*** Begin section ***

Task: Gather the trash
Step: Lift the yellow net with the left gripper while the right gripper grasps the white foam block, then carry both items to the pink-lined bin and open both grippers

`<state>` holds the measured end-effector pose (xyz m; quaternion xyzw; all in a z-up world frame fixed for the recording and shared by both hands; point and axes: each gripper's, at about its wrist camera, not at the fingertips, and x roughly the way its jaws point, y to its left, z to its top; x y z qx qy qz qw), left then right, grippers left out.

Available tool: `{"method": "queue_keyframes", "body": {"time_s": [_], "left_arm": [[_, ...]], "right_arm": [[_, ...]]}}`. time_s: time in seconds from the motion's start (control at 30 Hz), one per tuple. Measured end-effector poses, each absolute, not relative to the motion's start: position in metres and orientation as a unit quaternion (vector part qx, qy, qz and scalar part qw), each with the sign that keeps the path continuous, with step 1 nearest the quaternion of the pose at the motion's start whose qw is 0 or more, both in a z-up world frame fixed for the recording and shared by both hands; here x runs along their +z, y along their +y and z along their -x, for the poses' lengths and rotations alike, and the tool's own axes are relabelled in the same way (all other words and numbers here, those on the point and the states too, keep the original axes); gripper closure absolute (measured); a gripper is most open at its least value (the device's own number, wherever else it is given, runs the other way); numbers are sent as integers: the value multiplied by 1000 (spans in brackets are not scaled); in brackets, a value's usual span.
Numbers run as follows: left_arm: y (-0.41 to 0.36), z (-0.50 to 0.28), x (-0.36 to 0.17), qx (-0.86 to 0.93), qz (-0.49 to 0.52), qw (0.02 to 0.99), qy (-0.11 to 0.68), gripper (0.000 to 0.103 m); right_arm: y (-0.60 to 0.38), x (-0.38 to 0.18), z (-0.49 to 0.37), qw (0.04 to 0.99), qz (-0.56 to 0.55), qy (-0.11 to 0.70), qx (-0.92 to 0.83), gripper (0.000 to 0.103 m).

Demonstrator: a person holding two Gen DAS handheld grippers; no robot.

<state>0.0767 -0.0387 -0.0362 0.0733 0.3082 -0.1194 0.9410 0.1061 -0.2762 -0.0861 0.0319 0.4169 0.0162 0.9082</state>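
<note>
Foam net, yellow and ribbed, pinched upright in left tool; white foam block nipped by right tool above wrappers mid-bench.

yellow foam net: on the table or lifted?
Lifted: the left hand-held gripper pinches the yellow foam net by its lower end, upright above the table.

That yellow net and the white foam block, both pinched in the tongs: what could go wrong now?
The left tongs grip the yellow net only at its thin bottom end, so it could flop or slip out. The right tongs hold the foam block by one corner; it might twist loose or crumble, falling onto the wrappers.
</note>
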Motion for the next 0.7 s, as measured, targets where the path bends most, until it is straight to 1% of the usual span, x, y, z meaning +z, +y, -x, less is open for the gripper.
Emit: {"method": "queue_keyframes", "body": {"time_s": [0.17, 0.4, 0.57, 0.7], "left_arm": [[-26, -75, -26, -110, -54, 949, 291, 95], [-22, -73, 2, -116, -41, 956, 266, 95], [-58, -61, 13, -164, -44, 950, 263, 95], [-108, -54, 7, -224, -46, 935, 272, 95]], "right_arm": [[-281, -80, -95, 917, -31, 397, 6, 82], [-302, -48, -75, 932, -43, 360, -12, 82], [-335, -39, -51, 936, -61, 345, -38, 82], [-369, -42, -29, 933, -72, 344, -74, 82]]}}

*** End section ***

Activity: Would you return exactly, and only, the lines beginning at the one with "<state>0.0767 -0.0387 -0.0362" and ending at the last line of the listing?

Task response:
<state>0.0767 -0.0387 -0.0362 0.0733 0.3082 -0.1194 0.9410 0.1061 -0.2762 -0.0861 0.0319 0.4169 0.0162 0.9082</state>
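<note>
Foam net, yellow and ribbed, pinched upright in left tool; white foam block nipped by right tool above wrappers mid-bench.

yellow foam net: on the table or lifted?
Lifted: the left hand-held gripper pinches the yellow foam net by its lower end, upright above the table.

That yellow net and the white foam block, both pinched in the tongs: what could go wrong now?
The left tongs grip the yellow net only at its thin bottom end, so it could flop or slip out. The right tongs hold the foam block by one corner; it might twist loose or crumble, falling onto the wrappers.
</note>
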Motion for the next 0.7 s, as measured, targets where the path bends most, until it is straight to 1% of the usual span, x, y, z meaning +z, +y, -x, less is open for the gripper.
Emit: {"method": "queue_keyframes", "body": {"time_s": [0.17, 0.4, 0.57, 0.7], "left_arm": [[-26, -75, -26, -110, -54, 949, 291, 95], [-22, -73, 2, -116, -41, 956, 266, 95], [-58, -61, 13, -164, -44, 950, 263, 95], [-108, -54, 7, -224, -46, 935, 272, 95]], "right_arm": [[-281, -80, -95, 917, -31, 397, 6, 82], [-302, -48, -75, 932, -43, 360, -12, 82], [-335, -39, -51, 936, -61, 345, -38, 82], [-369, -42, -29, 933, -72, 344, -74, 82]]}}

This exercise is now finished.